Open kianryan opened 1 year ago

kianryan commented 1 year ago

Written on 17/03/2013 12:04:01

URL: http://www.kianryan.co.uk/2013/03/orphaned-child/

kianryan commented 1 year ago

Comment written by Julie Lerman on 17/03/2013 13:48:31

This one definitely confuses people a lot. Removing something from a collection is totally different than calling REMOVE on a DbSet. The collection has nothing to do with EF. It's just a .NET collection and has no clue about the mysteries of EF's relationship management. I wish they had left the DbSet method name "DELETE" like it was for ObjectSet. That way there is an obvious difference between "DbSet.DELETE" and "Collection.REMOVE". FWIW, if you can call context.Children.Remove(child), then entity framework will also fix the relationship problem and delete at the same time. If you are using aggregate root, however, you may only have context.Parents and not even have a context.Children property and would then have to go even deeper to context.Entry(child).State=EntityState.Deleted. So the real problem is that REMOVE is on the .NET collection. Now I'm wondering if there is a way to make the savechanges smarter... like checking for null but required FK properties and deleting the entities before EF sees the p roblem and throws an exception?

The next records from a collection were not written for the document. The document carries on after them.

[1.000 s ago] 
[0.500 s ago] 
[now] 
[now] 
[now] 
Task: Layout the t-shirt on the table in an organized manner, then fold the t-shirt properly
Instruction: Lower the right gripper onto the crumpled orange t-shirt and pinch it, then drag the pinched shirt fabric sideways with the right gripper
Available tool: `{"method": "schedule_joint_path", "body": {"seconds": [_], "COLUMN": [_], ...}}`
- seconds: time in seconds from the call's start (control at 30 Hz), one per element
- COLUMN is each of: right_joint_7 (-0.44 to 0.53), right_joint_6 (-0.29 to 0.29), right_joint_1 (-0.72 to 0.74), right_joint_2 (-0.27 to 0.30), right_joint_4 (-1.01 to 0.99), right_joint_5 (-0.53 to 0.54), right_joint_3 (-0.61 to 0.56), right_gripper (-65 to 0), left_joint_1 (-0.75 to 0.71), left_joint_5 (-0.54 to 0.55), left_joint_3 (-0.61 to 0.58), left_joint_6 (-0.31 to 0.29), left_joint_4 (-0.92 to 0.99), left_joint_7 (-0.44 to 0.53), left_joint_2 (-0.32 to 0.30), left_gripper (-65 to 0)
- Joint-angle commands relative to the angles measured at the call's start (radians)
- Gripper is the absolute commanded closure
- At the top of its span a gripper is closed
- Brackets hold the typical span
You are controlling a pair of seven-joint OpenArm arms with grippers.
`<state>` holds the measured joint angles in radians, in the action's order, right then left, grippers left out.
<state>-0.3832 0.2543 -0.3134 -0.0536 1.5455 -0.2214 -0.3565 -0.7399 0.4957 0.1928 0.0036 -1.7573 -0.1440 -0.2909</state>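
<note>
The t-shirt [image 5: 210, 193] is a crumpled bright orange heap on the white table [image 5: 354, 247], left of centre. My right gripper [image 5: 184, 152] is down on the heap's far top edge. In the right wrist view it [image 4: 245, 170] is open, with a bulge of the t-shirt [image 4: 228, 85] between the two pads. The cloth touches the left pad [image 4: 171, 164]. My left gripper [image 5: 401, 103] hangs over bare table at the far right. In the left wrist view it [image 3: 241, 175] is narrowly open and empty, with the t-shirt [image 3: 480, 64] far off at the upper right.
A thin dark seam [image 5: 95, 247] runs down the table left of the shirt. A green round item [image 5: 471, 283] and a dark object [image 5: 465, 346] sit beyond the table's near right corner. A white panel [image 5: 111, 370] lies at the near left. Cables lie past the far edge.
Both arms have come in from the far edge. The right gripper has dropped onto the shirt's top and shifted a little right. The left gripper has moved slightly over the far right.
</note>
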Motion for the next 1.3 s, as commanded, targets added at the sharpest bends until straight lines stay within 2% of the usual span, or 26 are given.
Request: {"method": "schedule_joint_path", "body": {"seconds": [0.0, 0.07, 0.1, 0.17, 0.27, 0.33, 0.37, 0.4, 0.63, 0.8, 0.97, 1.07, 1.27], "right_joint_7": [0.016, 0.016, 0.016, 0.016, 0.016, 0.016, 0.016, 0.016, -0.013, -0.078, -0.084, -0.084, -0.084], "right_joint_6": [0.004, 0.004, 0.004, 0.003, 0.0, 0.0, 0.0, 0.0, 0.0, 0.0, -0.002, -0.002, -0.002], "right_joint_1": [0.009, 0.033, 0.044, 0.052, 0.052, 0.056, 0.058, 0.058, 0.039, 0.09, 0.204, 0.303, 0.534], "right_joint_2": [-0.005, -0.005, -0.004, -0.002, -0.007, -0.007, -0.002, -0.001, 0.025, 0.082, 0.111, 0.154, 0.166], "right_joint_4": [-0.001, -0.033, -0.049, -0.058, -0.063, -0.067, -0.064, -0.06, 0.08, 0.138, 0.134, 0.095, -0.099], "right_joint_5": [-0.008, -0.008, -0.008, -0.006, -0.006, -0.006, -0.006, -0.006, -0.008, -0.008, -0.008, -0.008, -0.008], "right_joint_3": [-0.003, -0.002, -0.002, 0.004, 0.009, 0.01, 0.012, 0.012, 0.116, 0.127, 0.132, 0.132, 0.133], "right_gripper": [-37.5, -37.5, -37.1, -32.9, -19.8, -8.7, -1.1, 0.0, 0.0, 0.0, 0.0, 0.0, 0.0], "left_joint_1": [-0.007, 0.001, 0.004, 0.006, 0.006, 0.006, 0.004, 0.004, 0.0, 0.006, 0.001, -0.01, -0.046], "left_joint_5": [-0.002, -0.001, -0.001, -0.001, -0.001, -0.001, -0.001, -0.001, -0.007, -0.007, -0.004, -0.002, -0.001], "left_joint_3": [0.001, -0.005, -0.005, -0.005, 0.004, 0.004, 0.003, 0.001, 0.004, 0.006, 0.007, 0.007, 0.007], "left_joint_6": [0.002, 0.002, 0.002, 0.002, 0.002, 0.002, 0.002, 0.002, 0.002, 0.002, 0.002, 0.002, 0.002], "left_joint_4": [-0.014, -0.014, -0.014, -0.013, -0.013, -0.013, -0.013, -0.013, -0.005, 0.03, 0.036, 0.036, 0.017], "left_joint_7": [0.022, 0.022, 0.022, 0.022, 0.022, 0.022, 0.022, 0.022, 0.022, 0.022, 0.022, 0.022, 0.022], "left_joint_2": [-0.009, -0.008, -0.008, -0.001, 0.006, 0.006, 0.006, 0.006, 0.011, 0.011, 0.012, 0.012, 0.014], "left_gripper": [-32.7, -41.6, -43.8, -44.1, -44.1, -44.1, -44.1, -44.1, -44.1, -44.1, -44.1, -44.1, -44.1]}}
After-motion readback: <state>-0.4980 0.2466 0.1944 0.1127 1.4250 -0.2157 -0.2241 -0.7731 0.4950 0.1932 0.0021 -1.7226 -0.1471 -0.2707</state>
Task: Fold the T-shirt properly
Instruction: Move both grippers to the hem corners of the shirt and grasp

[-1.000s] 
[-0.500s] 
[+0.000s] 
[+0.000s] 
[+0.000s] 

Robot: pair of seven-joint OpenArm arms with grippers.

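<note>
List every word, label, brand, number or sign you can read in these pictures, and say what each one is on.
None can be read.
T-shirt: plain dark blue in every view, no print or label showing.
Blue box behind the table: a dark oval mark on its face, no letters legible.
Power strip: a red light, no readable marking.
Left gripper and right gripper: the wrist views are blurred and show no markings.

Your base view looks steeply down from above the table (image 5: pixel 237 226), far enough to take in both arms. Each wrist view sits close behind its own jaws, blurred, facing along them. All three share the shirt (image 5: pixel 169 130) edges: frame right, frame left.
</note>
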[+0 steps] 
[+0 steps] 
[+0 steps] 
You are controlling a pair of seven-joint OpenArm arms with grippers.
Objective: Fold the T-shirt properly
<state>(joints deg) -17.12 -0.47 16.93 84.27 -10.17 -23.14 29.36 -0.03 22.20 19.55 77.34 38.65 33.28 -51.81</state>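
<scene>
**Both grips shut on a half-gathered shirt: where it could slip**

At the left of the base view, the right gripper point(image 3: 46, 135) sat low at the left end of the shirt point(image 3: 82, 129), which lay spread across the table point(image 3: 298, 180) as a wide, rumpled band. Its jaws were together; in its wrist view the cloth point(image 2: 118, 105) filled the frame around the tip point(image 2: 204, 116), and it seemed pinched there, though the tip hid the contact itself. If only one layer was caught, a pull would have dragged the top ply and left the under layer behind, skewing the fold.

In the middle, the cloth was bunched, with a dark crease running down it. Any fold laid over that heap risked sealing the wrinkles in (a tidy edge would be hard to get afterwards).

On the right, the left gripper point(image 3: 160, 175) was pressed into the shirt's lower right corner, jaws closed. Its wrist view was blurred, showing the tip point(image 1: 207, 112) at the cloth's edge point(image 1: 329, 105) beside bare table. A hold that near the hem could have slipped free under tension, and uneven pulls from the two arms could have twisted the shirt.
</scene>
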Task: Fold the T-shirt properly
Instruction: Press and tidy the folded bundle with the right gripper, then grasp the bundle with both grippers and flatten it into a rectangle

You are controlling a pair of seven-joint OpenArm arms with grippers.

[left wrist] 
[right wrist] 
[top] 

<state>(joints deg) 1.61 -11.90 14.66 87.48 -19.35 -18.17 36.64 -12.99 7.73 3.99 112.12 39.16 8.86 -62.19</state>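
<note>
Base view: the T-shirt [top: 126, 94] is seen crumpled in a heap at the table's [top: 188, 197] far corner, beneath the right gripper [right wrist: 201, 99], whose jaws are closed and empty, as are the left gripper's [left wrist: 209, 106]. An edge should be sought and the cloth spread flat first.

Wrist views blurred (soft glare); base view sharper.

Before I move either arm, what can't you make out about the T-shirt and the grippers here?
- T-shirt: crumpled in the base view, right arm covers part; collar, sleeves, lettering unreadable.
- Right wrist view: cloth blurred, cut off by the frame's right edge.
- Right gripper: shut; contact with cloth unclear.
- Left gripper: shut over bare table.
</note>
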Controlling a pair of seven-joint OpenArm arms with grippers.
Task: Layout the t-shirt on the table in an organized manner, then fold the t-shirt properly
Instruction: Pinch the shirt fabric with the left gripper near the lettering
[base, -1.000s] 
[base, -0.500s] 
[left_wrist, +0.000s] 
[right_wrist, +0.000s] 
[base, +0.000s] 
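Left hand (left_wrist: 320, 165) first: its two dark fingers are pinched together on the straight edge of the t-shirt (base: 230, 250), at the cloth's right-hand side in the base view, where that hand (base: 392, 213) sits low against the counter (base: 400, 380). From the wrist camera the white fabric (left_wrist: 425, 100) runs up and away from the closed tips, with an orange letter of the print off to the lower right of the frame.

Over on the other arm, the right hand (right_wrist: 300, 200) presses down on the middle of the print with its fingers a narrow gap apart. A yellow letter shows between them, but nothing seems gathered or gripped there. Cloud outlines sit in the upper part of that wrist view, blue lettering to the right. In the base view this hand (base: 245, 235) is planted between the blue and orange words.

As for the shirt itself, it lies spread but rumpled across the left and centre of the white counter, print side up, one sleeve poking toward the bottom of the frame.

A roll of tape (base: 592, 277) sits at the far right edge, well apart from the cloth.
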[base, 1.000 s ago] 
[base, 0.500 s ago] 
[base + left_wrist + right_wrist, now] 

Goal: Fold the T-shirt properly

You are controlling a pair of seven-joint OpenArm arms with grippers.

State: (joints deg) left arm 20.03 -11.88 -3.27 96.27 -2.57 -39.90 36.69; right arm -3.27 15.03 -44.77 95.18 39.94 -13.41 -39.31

kianryan commented 1 year ago

Comment written by Kian Ryan on 18/03/2013 02:22:02

Well, using reflection it should be possible to check which attributes are marked as required, and call Delete on them.

However, I see this as being a little bit nasty, and potentially quite expensive on large data sets.

MS have identified their preffered stragey (Identifying Relationships) and it does make some sense, but only really works if you have control over the schema.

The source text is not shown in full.